• **The problem**: From the data below, copy out every line in which the word "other" occurs.

• **Records for this task**:
--------------------

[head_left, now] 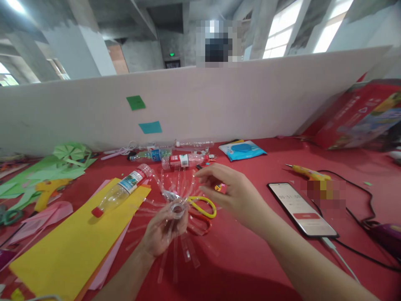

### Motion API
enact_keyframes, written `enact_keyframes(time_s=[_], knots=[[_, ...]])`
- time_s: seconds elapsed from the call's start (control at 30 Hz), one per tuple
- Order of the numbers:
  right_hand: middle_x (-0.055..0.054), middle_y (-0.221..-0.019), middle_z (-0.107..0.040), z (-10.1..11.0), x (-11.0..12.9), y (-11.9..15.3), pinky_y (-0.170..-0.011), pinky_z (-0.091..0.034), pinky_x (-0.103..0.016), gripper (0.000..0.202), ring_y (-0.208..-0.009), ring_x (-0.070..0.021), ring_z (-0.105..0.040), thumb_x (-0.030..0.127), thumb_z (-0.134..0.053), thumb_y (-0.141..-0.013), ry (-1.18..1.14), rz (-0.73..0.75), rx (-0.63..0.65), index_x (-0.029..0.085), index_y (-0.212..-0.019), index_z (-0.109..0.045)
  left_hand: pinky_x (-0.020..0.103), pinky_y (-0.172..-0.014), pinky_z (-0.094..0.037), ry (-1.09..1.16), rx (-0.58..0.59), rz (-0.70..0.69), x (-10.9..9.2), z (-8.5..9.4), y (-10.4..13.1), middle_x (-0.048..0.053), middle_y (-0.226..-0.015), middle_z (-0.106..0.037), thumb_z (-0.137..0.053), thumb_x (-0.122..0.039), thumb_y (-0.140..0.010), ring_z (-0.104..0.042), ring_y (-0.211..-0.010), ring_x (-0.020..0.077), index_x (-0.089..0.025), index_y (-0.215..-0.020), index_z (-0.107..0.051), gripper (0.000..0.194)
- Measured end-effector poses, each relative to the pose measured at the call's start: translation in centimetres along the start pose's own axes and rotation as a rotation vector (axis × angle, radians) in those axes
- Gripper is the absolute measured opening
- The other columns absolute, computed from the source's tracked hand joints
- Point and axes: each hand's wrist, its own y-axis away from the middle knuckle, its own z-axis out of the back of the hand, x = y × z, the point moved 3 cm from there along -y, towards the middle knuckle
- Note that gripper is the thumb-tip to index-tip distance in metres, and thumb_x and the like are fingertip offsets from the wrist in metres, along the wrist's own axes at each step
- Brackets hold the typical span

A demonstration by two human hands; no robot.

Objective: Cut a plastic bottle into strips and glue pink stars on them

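Note:
My left hand (pixel 164 232) is closed around the neck end of a cut clear plastic bottle (pixel 177 210), whose round mouth faces up toward me. Its body is sliced into several thin strips (pixel 191 253) that splay outward over the table. My right hand (pixel 227 190) hovers just right of and above the bottle, fingers curved and thumb apart from them. One clear strip stands close by its fingertips; whether they touch it I cannot tell. Beneath the strips lie scissors (pixel 203 205) with a yellow and a red handle loop, their blades partly covered.
On the left are yellow paper (pixel 78 238), a red-capped bottle (pixel 120 190), green paper (pixel 34 175) and a yellow glue gun (pixel 46 192). More bottles (pixel 184 160) and a blue wipes packet (pixel 242 149) lie behind. A corded phone (pixel 302 209) and yellow tool (pixel 308 172) are right.

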Motion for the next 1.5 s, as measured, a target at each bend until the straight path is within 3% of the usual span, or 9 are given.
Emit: enact_keyframes(time_s=[0.13,0.23,0.33,0.67,0.9,1.0,1.13,1.3,1.5], knots=[[0.0,-0.075,-0.061,0.6,0.0,-0.1,-0.06,-0.044,-0.022,0.009,-0.066,-0.0106,-0.054,0.013,-0.055,-0.079,-0.03,-0.029,-0.053,0.017,-0.082,-0.063,0.021,-0.054,-0.044,0.095,-0.054,0.055,0.1,0.7,0.0,0.007,-0.08,-0.066,-0.064,-0.012,-0.06,-0.06,-0.065,0.0129,-0.012,-0.089,-0.065,0.029],[0.0,-0.075,-0.063,1.2,-0.5,-0.3,-0.057,-0.044,-0.022,0.009,-0.065,-0.0107,-0.055,0.015,-0.055,-0.079,-0.046,-0.083,-0.108,0.018,-0.08,-0.064,0.02,-0.047,-0.04,0.103,-0.018,0.072,0.2,1.1,0.1,0.006,-0.076,-0.065,-0.062,-0.014,-0.063,-0.05,-0.048,0.0074,-0.01,-0.09,-0.064,0.027],[-0.001,-0.076,-0.064,1.3,-1.5,-0.6,-0.059,-0.044,-0.024,0.009,-0.065,-0.0114,-0.056,0.019,-0.056,-0.079,-0.101,-0.158,-0.111,0.019,-0.08,-0.065,0.02,-0.046,-0.039,0.076,0.015,0.079,0.3,1.2,0.1,0.006,-0.074,-0.064,-0.063,-0.016,-0.063,-0.046,-0.047,0.0065,-0.011,-0.09,-0.065,0.028],[0.001,-0.067,-0.061,-1.7,-2.3,-0.4,-0.054,-0.041,-0.022,0.006,-0.059,-0.0098,-0.054,0.021,-0.061,-0.075,-0.318,-0.334,0.339,0.018,-0.077,-0.066,0.018,-0.043,-0.03,0.022,0.256,0.178,0.5,-0.5,0.3,0.002,-0.059,-0.054,-0.067,-0.021,-0.06,-0.041,-0.044,0.0057,-0.009,-0.077,-0.063,0.02],[0.001,-0.062,-0.061,-1.8,-2.0,-0.3,-0.051,-0.041,-0.021,0.006,-0.052,-0.008,-0.053,0.018,-0.06,-0.075,-0.413,-0.395,0.315,0.017,-0.07,-0.064,0.019,-0.04,-0.035,0.109,0.208,0.103,0.0,-0.2,0.3,-0.002,-0.053,-0.053,-0.061,-0.024,-0.071,-0.04,-0.036,0.0053,-0.012,-0.074,-0.061,0.012],[0.001,-0.067,-0.064,-1.8,-1.9,-0.1,-0.056,-0.043,-0.021,0.005,-0.058,-0.009,-0.056,0.02,-0.061,-0.075,-0.393,-0.37,0.31,0.018,-0.072,-0.065,0.017,-0.037,-0.032,0.096,0.195,0.113,-0.2,-0.4,0.1,-0.002,-0.044,-0.048,-0.052,-0.029,-0.08,-0.037,-0.032,0.0057,-0.012,-0.068,-0.059,0.022],[0.0,-0.07,-0.065,-2.2,-1.5,0.3,-0.055,-0.044,-0.02,0.006,-0.063,-0.01,-0.059,0.022,-0.061,-0.077,-0.346,-0.318,0.316,0.017,-0.078,-0.065,0.014,-0.035,-0.025,0.1,0.218,0.116,-0.4,-0.7,-0.2,-0.004,-0.041,-0.044,-0.044,-0.032,-0.086,-0.026,-0.03,0.0037,-0.011,-0.079,-0.061,0.028],[0.0,-0.075,-0.066,-2.8,-0.3,0.5,-0.06,-0.046,-0.021,0.008,-0.066,-0.0101,-0.059,0.015,-0.058,-0.079,-0.207,-0.141,0.279,0.017,-0.079,-0.066,0.014,-0.033,-0.02,0.068,0.312,0.054,-0.5,-0.8,-0.2,-0.008,-0.035,-0.032,-0.04,-0.034,-0.088,-0.013,-0.03,0.0036,-0.013,-0.077,-0.06,0.031],[-0.001,-0.077,-0.066,-3.1,0.4,0.8,-0.062,-0.044,-0.022,0.01,-0.068,-0.0108,-0.058,0.013,-0.058,-0.081,-0.015,0.007,0.216,0.017,-0.083,-0.067,0.014,-0.032,-0.018,0.061,0.296,0.035,-0.4,-0.8,-0.2,-0.008,-0.035,-0.034,-0.04,-0.033,-0.089,-0.011,-0.029,0.0033,-0.012,-0.078,-0.059,0.03]])
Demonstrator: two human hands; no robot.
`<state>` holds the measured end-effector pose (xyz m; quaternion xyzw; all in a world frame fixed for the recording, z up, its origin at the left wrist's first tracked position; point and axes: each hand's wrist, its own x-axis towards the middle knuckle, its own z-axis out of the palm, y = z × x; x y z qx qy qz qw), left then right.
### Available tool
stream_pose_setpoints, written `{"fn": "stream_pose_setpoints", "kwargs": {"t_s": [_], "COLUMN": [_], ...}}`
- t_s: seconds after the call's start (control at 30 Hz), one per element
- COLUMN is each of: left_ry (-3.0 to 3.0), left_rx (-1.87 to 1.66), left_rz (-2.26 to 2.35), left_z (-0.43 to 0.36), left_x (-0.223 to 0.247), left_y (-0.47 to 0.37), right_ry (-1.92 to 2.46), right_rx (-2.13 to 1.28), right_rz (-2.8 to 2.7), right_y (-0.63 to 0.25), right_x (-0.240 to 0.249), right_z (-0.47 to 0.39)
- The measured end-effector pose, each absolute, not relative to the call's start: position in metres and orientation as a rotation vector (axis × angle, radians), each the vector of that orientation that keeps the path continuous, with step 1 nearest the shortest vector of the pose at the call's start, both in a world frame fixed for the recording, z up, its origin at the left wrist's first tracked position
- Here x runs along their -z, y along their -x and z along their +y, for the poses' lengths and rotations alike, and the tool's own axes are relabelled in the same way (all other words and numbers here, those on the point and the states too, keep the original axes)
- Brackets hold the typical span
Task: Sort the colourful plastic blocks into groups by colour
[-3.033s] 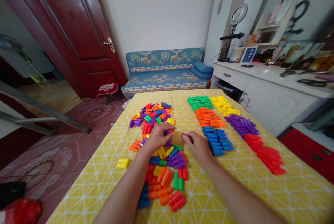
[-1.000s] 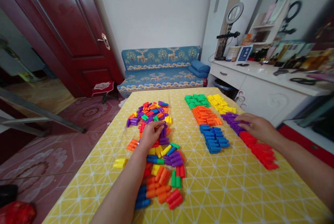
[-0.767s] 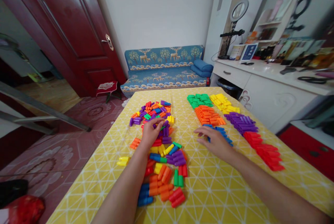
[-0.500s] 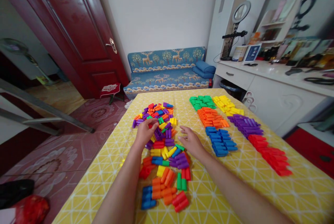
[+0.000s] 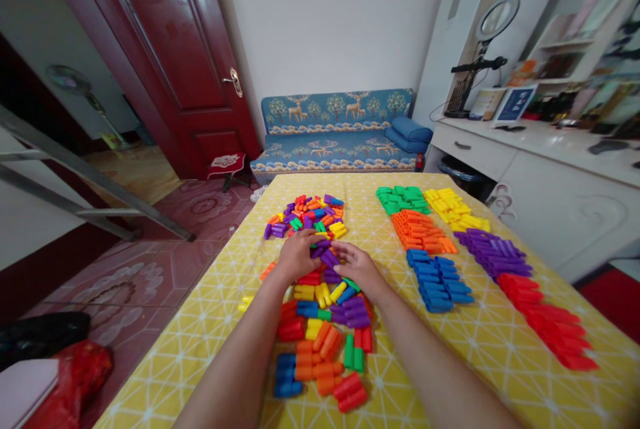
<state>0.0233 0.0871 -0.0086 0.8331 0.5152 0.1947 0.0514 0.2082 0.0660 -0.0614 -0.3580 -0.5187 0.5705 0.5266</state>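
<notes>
A heap of mixed plastic peg-shaped blocks [image 5: 305, 216] in several colours lies on the patterned yellow tablecloth. My left hand [image 5: 296, 257] reaches over the near side of this heap, its fingers curled on a purple block [image 5: 329, 258]. Facing it from the right is my right hand [image 5: 364, 273], with thumb and fingers apart around the near end of that purple block. Its grip is not closed. Below both hands, more loose blocks spread toward me, among them orange blocks [image 5: 320, 356], blue blocks [image 5: 287, 374] and a red block [image 5: 350, 392].
Sorted by colour on the right are green [image 5: 401, 199], yellow [image 5: 455, 209], orange [image 5: 421, 232], blue [image 5: 438, 280], purple [image 5: 493, 254] and red blocks [image 5: 545, 319]. A blue patterned sofa [image 5: 335, 142] stands beyond the table, and a white dresser [image 5: 560, 176] to the right.
My left hand has moved a little nearer to me and onto purple blocks. My right hand has come closer to it. The view has shifted slightly left.
</notes>
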Motion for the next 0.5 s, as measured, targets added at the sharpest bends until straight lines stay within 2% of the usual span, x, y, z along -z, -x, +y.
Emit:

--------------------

• **Result for this exercise**:
- The other columns absolute, computed from the source's tracked hand joints
- Here x runs along their -z, y along their -x and z along their +y, for the poses' lengths and rotations alike, and the tool's own axes are relabelled in the same way (all other words and numbers here, those on the point and the states too, keep the original axes)

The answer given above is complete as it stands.